Task details: Once the line containing "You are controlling" has been written out, stop; until then, restate each line of the entries below word for word from the first.

Dataset records:
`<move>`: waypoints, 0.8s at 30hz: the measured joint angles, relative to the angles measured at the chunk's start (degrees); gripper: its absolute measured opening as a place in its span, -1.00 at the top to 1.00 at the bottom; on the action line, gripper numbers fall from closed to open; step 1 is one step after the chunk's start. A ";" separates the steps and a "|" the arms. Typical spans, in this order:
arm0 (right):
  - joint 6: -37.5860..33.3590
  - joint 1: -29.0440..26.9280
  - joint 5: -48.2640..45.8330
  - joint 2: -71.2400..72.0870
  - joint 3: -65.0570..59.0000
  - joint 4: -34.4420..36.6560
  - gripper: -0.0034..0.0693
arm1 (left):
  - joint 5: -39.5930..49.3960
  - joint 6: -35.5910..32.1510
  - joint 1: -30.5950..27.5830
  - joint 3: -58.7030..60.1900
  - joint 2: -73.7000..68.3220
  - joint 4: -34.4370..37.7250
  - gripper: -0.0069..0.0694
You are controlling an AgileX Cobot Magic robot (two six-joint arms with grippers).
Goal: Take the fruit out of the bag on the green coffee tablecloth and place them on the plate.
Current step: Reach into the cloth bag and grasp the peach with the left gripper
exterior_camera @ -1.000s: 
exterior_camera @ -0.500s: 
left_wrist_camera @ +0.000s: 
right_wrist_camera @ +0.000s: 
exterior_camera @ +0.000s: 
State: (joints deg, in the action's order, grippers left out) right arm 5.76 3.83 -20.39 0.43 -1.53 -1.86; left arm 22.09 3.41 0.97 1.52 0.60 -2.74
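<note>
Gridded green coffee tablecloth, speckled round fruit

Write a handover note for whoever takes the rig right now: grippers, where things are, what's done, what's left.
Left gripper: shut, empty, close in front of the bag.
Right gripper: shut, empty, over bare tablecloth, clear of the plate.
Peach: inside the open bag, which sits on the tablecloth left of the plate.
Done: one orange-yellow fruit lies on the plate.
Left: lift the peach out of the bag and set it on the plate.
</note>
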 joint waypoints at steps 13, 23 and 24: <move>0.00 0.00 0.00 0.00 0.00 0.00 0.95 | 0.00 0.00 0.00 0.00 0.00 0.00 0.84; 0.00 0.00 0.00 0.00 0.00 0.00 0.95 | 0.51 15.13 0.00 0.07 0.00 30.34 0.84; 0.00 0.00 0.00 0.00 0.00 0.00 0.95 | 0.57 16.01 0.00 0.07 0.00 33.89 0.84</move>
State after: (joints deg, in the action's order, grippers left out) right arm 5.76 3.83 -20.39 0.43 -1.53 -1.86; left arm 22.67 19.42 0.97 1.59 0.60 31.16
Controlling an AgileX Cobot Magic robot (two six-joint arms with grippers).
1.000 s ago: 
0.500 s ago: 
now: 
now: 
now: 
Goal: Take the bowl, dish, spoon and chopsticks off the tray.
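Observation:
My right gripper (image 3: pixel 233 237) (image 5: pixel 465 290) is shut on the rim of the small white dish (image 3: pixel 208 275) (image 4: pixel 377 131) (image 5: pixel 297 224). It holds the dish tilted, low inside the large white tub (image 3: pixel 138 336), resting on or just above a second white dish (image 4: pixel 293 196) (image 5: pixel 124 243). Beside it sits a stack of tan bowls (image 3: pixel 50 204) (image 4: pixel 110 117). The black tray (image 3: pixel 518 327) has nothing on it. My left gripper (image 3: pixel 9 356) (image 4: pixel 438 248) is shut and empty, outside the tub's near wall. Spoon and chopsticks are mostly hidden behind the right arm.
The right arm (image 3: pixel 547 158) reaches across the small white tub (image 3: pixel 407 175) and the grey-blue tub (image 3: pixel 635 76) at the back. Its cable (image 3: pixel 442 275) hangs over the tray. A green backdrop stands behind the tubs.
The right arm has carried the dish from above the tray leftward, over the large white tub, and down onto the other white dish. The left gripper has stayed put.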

Response to the exercise:
`<move>`: waypoints, 0.8s at 30hz: the measured joint angles, relative to the angles measured at the chunk's start (degrees); gripper: its absolute measured opening as a place in its span, -1.00 at the top to 1.00 at the bottom; on the action line, gripper numbers fall from closed to open; step 1 is one step after the chunk's start. A ";" separates the steps and a "|" the arms. Typical spans, in this order:
arm0 (right):
  - joint 6: -37.5860..33.3590
  - joint 1: -29.0440..26.9280
  - joint 5: -48.2640..45.8330
  - joint 2: -71.2400..72.0870
  - joint 3: -65.0570..59.0000
  - joint 4: -34.4420..36.6560
  - gripper: -0.0034..0.0693
arm1 (left):
  - joint 5: -39.5930..49.3960
  - joint 6: -35.5910..32.1510
  - joint 1: -30.5950..27.5830
  - joint 3: -58.7030..60.1900
  - joint 2: -73.7000..68.3220
  - joint 4: -34.4370..37.7250
  - gripper: -0.0069..0.0694
You are controlling an AgileX Cobot Magic robot (two six-joint arms with grippers).

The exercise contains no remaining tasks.